_What needs to be done_
In the answer, give only the lines from the one containing "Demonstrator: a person" to the end of the listing below, each reproduced word for word.

_Given information_
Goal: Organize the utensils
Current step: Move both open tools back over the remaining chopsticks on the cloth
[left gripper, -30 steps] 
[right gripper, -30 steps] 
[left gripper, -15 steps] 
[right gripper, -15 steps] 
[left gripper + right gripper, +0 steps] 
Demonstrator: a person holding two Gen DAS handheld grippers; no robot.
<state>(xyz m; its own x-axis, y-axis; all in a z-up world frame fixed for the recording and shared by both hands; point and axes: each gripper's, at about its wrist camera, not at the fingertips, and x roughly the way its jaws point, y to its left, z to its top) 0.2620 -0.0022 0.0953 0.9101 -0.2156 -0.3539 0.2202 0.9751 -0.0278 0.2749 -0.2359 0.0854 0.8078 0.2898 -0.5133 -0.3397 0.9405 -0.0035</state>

_Response box_
Demonstrator: a person holding two Gen DAS handheld grippers; no robot.
<state>(xyz m; its own x-axis, y-axis; all in a z-up world frame fixed for the recording and shared by both hands; point and axes: each gripper's, at about its wrist camera, not at the fingertips, and x roughly the way its jaws point, y to its left, z to its top) 0.2620 -0.0022 0.0953 0.9101 -0.2156 -0.3539 0.2202 0.9751 -0.0278 0.2749 -0.2359 0.0854 0.8078 0.2898 -0.5133 -0.3397 0.9405 -0.0035</state>

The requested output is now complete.